En effet, face à ce genre de situation, les commissions de surendettement sont mal armées. Certes, la loi prévoit la possibilité de remises de dettes en phase amiable, mais cette mesure se heurte à la réticence des débiteurs. En phase de recommandation, les outils à la disposition des commissions de surendettement sont encore plus limités.
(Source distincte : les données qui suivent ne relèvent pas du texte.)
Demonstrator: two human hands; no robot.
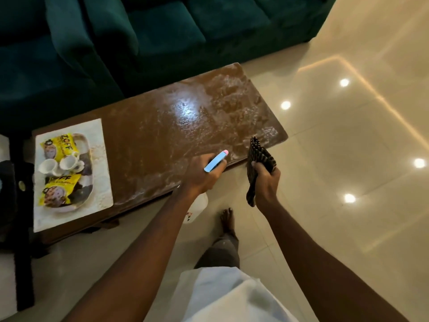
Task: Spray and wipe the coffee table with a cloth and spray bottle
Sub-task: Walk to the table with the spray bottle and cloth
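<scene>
The left hand [201, 173] is wrapped tight round the neck of a white plastic spray bottle [216, 161] with a blue-and-pink head, nozzle aimed over the near edge of the glossy brown wooden coffee table [162, 135], whose right half carries white streaks of spray. The right hand [267, 180] clutches a bunched dark ribbed cloth [258, 156] just off the table's corner, probably poised to wipe there, while a white mat [102, 173] bearing cups sits well apart at the left end.

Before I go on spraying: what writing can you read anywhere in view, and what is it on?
"ZOFF": upper yellow packet on the tray.
"ZOFF", top cut off by cups: lower yellow packet.
Smaller print on both packets: too blurred.
Red mark on the spray bottle label: too small.
</scene>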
Pourtant, la loi les oblige à proposer une solution puisque l'absence de ressources ou de capacité de remboursement du débiteur (c'est-à-dire l'impossibilité d'élaborer un plan organisant et assurant le redressement du particulier) n'est pas un motif d'irrecevabilité 16( * ). Les circulaires du ministère de l'Économie et des Finances des 22 février 1993 et 28 septembre 1995 rappellent ainsi que les plans doivent être adaptés à chaque cas concret, étant précisé que la commission n'est limitée par aucune règle dans le choix de ses modalités. Or, en l'absence de capacité de remboursement, le plan le mieux adapté est, concrètement, le report des échéances, dans l'espoir d'une amélioration de la situation financière du débiteur. C'est d'ailleurs ce que les pouvoirs publics recommandent puisqu'ils engagent les commissions à s'abstenir de rejeter ces dossiers et les incitent à solliciter des créanciers un abandon de leurs créances (solution qui est très généralement refusée) ou, à tout le moins, à encourager la signature de moratoires, de surcroît reconductibles si la situation du débiteur ne s'est pas améliorée à l'expiration de ce gel des créances.

La pratique des moratoires tend donc à se généraliser. Statistiquement et en données cumulées, le pourcentage des plans comportant des reports de dettes est de 28 % en phase amiable et de 57,9 % en phase de recommandation. Parmi ces moratoires, 58 % sont d'une durée inférieure ou égale à un an. En effet, ces moratoires de courte durée recueillent la préférence des créanciers car ils leur permettent de ne pas perdre le contact avec les débiteurs.

Or, cette pratique entraîne de graves effets pervers. En effet, la multiplication des moratoires affaiblit un peu plus la pertinence toute relative du taux de réussite défini par la Banque de France, qui correspond en fait au taux de conclusion des plans conventionnels. Les statistiques fournies par la banque centrale font état d'une amélioration continue du taux de réussite, qui passe de 45 % en 1990 à 69 % en 1996.

Évolution du taux de réussite entre 1990 et 1996

1990

1991

1992

1993

1994

1995

1996

Taux de réussite

45 %

58 %

62 %

63 %

63 %

66 %

69 %

Source: Banque de France

Toutefois, on peut s'interroger sur la réalité du taux de réussite lorsque l'augmentation de ce dernier s'accompagne d'une conclusion croissante de moratoires. La réussite apparaît alors plutôt comme une solution de repli face à une situation pour laquelle les commissions de surendettement n'ont pas les moyens suffisants pour apporter une réponse définitive.

En outre, les cas d'amélioration de la situation du débiteur sont malheureusement rares. En conséquence, lorsque la période fixée par le moratoire est écoulée, le dossier est généralement déposé de nouveau auprès des commissions de surendettement, qui n'ont guère d'autre solution que de proposer un nouveau moratoire. Or, la généralisation de cette pratique contribue à augmenter le nombre de dossiers soumis à réexamen.

Il n'existe pas de statistiques à l'échelon national sur la progression du nombre des retours de dossiers, mais il semble que celui-ci augmente régulièrement et fortement.

Dans la commission de surendettement des Alpes-Maritimes, par exemple, les chiffres sont les suivants :

1995 : 169  dossiers redéposés, soit 13,9 % des dossiers déposés ;

1996 : 241 dossiers redéposés, soit 17,3 % des dossiers déposés ;

1997 : 128 dossiers redéposés, soit 18 % des dossiers déposés (sur cinq mois).

Par ailleurs, il apparaît que ces réexamens soient pour une grande partie responsables de l'augmentation globale du nombre de dossiers déposés. Ainsi, les redépôts consécutifs à un moratoire sont estimés à environ 15 % des dossiers en 1996 , chiffre à rapprocher de la progression de plus de 20 % du nombre de dossiers déposés entre 1995 et 1996.

Or, la multiplication des réexamens constitue un risque sérieux d'engorgement pour les commissions qui, outre l'examen des nouveaux dossiers, ont à se pencher de nouveau sur des situations qu'elles ont déjà étudiées. A long terme, c'est l'efficacité de l'ensemble du dispositif de traitement du surendettement qui risque d'être remis en cause par l'accroissement incontrôlé des retours de dossiers.